Метров семьсот оставалось Ырысту пройти до дороги, когда на ней появился грузовик. Бардин закричал, подпрыгнул, замахал руками. Машина остановилась, Бардин побежал, топча молодые побеги. Из кабины грузовика выпрыгнул шофер. Приложив ладонь к глазам козырьком, он взглянул на бегущего Ырысту, после чего принялся лениво пинать колеса. Зачем они это делают? Ырысту не знал. Он и марку грузовика не знал: то ли «ЗИС», то ли «Студебеккер». Род-вен-ник твой сту-де-бе-кер, в такт на бегу думал Бардин, дя-дю-шка твой сту-де-бе-кер. Сатирическая повесть у нас запрещена, а книга Гитлера в шкафу стоит у первого секретаря горкома, сам видел…

– Подбросишь? – тяжело дыша, спросил Ырысту шофера.

– До ку-удова? – зевнул тот.

– На восход. Как можно дальше.

Из кабины выглянул осоловевший офицер, который демонстративно взглянул на наручные часы.

– В кузов лезь, – сказал водитель. – Там уже есть один. Ранетый.

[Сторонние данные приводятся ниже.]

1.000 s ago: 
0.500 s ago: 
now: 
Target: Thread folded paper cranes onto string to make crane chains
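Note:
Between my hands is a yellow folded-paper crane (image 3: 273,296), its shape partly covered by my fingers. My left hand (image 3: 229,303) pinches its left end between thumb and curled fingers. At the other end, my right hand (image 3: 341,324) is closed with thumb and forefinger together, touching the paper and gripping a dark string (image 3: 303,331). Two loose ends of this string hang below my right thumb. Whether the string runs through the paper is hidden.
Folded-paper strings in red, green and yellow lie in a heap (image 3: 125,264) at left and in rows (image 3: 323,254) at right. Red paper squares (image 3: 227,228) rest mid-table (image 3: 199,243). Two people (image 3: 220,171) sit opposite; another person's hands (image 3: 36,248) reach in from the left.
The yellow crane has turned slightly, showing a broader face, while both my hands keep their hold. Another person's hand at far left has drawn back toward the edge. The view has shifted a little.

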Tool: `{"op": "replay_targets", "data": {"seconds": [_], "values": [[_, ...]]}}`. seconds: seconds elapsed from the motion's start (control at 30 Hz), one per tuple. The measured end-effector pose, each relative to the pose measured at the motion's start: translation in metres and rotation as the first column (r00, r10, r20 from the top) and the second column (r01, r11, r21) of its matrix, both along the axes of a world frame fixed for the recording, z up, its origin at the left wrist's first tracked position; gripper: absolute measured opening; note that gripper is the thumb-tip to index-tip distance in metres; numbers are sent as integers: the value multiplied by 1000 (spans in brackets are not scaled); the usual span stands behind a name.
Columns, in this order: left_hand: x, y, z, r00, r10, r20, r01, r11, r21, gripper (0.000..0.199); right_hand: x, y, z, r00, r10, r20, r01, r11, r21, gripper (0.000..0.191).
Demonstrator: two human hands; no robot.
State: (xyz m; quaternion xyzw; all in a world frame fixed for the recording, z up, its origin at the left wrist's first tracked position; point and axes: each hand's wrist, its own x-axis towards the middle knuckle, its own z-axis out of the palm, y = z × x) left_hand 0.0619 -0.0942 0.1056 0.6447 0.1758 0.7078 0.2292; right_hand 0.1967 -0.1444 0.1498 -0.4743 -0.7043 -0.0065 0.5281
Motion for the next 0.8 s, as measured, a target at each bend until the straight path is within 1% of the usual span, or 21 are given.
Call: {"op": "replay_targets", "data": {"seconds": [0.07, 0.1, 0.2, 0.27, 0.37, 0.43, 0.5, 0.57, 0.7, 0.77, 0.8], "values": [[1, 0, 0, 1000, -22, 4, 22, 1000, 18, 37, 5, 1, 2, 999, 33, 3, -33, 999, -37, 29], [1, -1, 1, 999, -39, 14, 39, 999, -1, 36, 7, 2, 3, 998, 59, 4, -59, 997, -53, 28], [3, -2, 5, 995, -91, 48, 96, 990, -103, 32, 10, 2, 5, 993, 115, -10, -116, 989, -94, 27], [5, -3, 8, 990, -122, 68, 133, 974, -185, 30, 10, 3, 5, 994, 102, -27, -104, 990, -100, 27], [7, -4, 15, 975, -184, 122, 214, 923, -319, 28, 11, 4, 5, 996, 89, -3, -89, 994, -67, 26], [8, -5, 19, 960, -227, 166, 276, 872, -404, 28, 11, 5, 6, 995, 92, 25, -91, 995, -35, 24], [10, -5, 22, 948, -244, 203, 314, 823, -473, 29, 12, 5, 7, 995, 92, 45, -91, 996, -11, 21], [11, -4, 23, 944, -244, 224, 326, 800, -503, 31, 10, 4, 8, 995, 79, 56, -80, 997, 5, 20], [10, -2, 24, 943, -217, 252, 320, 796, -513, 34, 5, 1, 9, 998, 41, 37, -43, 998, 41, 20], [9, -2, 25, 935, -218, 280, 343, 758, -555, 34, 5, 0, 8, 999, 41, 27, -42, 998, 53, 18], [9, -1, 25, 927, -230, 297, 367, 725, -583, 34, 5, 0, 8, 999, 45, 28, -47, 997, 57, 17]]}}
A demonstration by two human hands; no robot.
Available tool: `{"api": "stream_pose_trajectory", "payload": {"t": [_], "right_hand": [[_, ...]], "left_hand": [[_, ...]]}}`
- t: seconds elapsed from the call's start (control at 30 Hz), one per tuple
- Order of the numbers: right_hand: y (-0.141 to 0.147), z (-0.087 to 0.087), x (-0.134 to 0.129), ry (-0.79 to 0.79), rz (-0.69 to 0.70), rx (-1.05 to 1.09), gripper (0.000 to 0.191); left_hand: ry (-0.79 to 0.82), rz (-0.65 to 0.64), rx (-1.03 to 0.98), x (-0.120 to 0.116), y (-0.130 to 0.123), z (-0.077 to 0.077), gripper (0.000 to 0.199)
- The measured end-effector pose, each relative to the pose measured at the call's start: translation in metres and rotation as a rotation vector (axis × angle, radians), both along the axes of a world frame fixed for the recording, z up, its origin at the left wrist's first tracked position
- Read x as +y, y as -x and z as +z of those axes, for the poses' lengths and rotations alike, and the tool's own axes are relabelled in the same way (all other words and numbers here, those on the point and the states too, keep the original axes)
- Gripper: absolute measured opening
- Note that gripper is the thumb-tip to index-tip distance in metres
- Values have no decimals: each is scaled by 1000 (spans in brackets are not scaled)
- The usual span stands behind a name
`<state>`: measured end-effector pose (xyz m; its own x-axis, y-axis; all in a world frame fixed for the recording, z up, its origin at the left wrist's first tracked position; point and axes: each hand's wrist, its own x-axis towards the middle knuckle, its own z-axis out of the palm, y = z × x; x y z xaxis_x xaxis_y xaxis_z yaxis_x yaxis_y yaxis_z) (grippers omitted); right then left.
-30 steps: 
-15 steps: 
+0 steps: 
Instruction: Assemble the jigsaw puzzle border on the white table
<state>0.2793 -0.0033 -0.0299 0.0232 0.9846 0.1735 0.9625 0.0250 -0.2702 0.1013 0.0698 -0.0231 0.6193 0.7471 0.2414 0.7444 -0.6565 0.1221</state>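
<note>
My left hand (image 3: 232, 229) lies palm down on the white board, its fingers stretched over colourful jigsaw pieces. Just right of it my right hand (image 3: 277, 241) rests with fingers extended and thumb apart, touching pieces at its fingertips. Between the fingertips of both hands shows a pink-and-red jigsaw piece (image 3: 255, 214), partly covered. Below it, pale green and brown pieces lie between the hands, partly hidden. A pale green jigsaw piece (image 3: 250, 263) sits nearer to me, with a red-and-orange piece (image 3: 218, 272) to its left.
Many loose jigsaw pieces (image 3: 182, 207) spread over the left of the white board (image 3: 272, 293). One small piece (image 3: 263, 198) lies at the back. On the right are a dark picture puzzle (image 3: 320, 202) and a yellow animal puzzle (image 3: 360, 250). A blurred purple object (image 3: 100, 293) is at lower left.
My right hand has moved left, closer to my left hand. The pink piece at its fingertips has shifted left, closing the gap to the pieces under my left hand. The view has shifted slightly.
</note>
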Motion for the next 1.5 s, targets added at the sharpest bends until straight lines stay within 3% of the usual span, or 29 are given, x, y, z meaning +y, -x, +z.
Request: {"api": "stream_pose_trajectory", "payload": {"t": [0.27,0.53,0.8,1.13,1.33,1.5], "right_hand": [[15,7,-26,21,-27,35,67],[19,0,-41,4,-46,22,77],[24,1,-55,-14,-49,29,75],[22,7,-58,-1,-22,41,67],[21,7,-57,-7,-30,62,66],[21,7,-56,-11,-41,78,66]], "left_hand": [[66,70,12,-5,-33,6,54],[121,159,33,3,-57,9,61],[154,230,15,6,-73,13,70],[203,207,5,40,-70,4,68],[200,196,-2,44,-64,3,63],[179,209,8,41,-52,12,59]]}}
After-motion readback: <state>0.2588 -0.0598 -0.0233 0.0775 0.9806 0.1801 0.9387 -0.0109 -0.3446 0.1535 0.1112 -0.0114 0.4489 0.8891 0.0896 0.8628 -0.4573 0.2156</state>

Ырысту запрыгнул в кузов, где полулежал красноармеец с перевязанной серыми бинтами головой. Ырысту устроился между двух деревянных ящиков и сказал:

– Давно не виделись, – грузовик в это время рванул вперед. – Я еще думаю: с чего бы мне про оторванные уши чепуха всякая мерещится.

– На то ты и колдун, товарищ колдун, – улыбнулся Жорка Моисеев.


***

Он, Жорка, сразу увидел. Идет такой по полю снайпер Бардин. Ну, в смысле бывший снайпер. Тут Жорка и заколотил в кабину, чтобы водила подождал. А уже собирался выпрыгивать, сидеть, дожидаться. И сколько дожидаться? А вдруг ты уже был. Да-да, по твою душу я здесь. Догнал, повезло, что не разминулись. Котэ? Ну да. Ты говорил, что навестишь. Было дело, помню, кровавое полюшко-поле.